BRIEF.
Copy each line of the following data that contains "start".

-- Opening Marker --

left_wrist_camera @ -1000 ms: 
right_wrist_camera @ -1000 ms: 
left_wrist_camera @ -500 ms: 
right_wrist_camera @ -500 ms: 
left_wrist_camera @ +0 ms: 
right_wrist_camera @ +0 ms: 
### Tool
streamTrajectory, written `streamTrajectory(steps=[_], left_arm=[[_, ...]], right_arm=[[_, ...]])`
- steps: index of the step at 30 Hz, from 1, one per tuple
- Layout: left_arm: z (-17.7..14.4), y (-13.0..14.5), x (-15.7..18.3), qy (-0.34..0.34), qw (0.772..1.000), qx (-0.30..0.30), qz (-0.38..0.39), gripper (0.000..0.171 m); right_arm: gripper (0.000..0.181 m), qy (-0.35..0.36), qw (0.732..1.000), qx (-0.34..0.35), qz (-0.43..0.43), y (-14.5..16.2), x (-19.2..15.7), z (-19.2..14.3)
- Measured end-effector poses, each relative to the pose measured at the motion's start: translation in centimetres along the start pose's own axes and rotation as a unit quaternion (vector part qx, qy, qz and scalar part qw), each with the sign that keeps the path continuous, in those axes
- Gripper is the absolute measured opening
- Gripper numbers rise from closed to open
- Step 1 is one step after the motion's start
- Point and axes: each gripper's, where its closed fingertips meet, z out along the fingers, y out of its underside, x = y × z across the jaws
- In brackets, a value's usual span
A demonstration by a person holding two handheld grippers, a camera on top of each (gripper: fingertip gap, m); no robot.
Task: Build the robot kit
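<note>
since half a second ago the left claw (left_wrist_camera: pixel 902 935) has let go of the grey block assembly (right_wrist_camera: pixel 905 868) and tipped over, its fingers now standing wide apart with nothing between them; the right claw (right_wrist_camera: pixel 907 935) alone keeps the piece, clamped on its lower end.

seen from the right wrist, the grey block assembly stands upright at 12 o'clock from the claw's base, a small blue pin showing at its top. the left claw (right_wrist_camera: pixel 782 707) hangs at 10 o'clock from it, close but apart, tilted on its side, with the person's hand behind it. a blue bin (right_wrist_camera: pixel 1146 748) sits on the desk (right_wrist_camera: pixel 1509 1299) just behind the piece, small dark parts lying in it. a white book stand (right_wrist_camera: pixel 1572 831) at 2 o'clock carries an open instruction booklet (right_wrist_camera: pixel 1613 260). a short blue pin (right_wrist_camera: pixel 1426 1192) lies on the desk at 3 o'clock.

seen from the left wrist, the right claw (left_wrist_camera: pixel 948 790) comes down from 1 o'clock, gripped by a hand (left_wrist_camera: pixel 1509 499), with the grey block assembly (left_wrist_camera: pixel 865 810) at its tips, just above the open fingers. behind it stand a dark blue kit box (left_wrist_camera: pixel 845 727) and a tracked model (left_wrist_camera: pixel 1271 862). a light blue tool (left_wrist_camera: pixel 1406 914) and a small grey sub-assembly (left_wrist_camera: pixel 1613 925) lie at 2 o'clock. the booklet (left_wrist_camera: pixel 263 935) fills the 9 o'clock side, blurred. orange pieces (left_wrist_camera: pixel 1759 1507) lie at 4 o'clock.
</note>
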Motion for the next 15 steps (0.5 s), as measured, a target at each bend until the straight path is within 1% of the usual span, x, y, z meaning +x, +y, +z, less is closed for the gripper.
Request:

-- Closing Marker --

EXERCISE RESULT.
- Measured end-effector poses, each relative to the pose measured at the motion's start: translation in centimetres along the start pose's own axes and rotation as a unit quaternion (vector part qx, qy, qz and scalar part qw), each with the sign that keeps the path continuous, in those axes
- Step 1 is one step after the motion's start

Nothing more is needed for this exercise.